The format was left-wing loose. Those of us on stage were told
to jump in as the spirit moved, and I was taken aside beforehand
and encouraged to please, please feel free to lighten things up
whenever I felt them slipping off into dreariness or stridency.
But I was still a bit uncomfortable. This was clearly a gathering
of true believers, which is to be expected at any such fundraiser.
It proved to be an interesting comedic challenge. After a light-hearted
and meant-to-be-embarrassing singalong, the evening's first serious
pose was struck as one of the musicians onstage launched into his
freshly minted anti-war reggae/rap anthem, "Too Many Questions,
Not Enough Answers". Being someone with congenitally limited
quantities of both simplicity and sincerity, I knew I was on thin
ice before he'd finished the first verse. By the end of the song,
I'd decided on my first offering: "Y'know, that's the exact
opposite of how Fox News works."
Little did I know where this attempt at slow pitch softball would
lead. After roughly the amount of laughter the comment deserved,
one of the other musicians on stage, an aging folkie with a pack-a-day
baritone, launched into a screed about the media in general and
Clear Channel in specific, and how their greedy stranglehold on
radio playlists and concert venues was choking the creativity out
of the music business. He followed this diatribe with an angry and
angst-ridden tune he'd written about The Man.

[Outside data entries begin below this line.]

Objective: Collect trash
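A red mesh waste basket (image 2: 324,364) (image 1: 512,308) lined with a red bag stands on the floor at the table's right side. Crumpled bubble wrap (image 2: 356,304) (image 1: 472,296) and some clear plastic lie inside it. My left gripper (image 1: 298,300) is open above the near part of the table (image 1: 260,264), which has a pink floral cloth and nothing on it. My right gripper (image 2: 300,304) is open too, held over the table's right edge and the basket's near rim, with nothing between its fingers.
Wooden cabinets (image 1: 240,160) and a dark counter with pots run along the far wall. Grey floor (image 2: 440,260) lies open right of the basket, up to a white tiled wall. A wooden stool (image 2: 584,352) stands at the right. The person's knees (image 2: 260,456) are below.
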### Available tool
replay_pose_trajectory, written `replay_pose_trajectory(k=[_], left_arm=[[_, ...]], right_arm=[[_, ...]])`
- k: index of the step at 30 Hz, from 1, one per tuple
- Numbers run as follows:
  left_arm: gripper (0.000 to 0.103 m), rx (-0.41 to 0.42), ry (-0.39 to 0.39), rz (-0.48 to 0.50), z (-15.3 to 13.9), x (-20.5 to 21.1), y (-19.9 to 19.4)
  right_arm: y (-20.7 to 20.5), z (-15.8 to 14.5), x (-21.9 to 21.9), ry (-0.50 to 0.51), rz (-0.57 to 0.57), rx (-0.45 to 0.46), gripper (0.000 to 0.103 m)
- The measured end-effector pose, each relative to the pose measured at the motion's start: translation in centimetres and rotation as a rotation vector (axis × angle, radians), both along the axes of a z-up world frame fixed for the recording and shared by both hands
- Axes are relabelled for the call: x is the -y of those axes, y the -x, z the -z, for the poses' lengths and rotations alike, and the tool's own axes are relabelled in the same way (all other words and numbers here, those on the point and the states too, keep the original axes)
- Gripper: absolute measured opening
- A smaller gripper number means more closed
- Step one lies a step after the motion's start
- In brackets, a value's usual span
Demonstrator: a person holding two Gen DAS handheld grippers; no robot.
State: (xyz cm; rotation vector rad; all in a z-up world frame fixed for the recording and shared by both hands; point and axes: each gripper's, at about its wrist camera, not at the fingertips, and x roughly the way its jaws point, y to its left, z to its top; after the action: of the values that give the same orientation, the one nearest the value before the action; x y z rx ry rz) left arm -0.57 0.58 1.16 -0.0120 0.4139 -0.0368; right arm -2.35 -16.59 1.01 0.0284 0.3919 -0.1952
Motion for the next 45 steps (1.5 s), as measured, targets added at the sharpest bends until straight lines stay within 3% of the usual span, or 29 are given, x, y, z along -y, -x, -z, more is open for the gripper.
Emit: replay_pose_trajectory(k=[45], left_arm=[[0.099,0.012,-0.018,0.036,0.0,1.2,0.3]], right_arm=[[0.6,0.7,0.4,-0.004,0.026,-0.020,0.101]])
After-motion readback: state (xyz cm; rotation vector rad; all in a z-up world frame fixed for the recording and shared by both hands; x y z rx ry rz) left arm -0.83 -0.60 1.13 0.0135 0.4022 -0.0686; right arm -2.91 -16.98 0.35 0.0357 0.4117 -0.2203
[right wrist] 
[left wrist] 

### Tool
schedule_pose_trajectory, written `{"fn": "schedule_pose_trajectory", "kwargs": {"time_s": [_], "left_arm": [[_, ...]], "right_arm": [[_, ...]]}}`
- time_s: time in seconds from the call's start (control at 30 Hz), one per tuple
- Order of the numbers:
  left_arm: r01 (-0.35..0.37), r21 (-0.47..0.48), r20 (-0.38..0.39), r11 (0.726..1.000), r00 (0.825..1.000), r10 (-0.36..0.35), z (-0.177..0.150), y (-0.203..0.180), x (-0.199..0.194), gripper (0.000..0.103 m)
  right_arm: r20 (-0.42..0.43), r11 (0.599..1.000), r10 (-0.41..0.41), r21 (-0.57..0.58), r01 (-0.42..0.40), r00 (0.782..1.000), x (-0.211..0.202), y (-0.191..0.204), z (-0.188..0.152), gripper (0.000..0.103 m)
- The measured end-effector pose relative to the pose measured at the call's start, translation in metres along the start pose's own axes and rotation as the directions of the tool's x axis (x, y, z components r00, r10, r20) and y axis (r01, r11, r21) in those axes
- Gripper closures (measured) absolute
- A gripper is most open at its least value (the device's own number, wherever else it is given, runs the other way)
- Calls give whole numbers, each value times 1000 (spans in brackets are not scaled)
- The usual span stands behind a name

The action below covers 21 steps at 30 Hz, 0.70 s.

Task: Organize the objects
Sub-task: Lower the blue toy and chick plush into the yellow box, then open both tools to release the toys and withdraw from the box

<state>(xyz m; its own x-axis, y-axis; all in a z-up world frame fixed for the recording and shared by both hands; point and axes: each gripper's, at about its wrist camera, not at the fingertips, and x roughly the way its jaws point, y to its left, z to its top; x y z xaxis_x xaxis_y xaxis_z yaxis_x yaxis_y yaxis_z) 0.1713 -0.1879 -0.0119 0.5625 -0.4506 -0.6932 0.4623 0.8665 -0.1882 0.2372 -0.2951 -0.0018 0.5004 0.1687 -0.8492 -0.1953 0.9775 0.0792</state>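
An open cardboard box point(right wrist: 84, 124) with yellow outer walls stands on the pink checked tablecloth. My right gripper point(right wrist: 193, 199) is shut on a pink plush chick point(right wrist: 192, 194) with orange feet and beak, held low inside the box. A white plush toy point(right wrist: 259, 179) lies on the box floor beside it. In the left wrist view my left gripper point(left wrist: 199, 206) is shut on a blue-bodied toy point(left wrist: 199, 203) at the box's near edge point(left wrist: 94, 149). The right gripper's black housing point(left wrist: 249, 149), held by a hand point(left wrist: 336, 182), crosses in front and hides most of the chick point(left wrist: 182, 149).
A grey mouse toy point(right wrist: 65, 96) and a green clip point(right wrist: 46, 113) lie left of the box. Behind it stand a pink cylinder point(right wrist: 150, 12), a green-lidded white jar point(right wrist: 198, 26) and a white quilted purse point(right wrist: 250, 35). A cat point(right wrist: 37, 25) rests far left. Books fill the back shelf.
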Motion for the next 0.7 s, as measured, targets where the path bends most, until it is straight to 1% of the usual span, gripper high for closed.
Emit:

I found myself wondering how many decades had passed since he'd
last been playlisted by any station over 50 watts, then quickly
reminded myself that while a dash of cruel truth is sometimes the
perfect comedy spice, rudeness almost always ruins the recipe, so
I settled for: "Hey, it's not all bad news. They've also contributed
to the destruction of hundreds of Dixie Chicks cds."
It turned out to be my, and the, only solid laugh of the evening,
which for me went a long way toward explaining just what has happened
to the energetic liberalism that was such an inspiration in my youth.
The left, my left, has lost its ability to laugh, especially at
itself. Nothing is more humanizing than laughter, not just at cutting
the powerful down to size, but in the opportunity it gives us to
re-examine our own assumptions. And yet this roomful of humanists
was depressingly humorless.
Years ago, when liberal first started to become the "L"
word, I looked it up in an old dictionary. The primary definitions
given were "fair", "open-minded", and "generous
of spirit". These are qualities that both project and produce
hope for a better tomorrow. Sadly, today more than ever, fear is
the coin of the realm in American politics, for both the right and
the left.
Given conservative's greater grasp of trading in all forms of currency,
and given that, historically, fear has always been the gold standard
of right wing politics, this is a game the liberals can't win. The
longer they try, the longer the politics of fairness, open-mindedness,
and generosity of spirit will remain in decline.
As for me, even though I know these are good-hearted people, and
that they are also my natural political allies, the next time I
get an anti-war fundraiser invitation (Iran? Korea?) I think I'll
pass. Fairness and generosity of spirit don't add up to funny, and
with open-mindedness clearly out of vogue, it's no place for comedy.
Besides, I've never seen the point of preaching to the choir, except
that it does momentarily stop them from singing.